* _TASK GOAL_
Only one stretch of the data is wanted: the line containing "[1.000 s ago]", the line containing "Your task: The", and every line between them, copied exactly.

Top of RECORDS SHOWN

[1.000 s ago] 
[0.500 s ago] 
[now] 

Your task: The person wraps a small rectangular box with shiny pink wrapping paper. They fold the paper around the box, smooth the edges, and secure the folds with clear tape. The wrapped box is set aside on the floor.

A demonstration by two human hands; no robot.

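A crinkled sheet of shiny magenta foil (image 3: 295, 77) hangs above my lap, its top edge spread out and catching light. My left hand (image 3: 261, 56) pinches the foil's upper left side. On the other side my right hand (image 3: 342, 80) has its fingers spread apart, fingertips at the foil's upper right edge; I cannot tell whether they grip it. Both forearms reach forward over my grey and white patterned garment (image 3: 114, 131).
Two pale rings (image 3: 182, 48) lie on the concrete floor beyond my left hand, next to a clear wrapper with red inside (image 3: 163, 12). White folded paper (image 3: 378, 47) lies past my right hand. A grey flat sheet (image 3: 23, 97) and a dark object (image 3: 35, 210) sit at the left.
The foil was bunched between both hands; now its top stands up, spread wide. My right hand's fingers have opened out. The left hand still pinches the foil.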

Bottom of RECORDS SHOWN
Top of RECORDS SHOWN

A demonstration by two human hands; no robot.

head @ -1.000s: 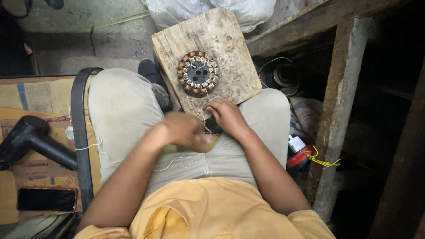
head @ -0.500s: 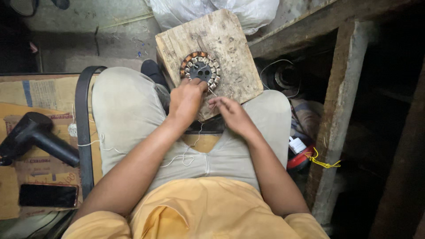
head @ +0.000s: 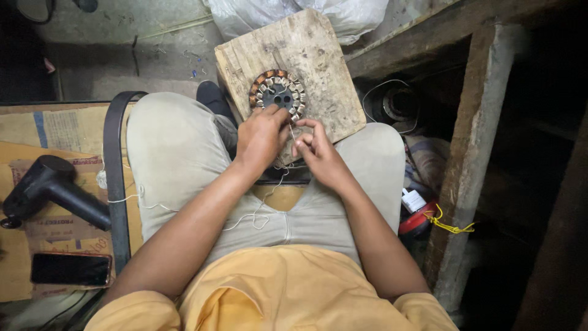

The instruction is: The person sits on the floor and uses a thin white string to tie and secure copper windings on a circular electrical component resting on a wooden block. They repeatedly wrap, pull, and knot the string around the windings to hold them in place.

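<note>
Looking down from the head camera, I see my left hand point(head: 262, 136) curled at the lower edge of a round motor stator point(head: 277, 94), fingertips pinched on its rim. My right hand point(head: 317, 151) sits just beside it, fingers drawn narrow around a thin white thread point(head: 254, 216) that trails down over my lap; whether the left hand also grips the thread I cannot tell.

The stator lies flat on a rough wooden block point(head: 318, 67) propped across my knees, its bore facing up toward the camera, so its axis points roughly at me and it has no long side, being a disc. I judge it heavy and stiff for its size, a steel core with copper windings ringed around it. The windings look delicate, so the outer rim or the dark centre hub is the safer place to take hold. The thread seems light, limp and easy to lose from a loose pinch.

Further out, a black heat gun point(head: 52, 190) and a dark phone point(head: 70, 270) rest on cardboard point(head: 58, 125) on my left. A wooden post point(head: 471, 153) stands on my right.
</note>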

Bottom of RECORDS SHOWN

* _RESPONSE FOR THIS EXERCISE_
[1.000 s ago] 
[0.500 s ago] 
[now] 

Your task: The person wraps a small rectangular box with shiny pink wrapping paper. They fold the paper around the box, smooth the edges, and secure the folds with clear tape. The wrapped box is set aside on the floor.

The response to the exercise has been completed.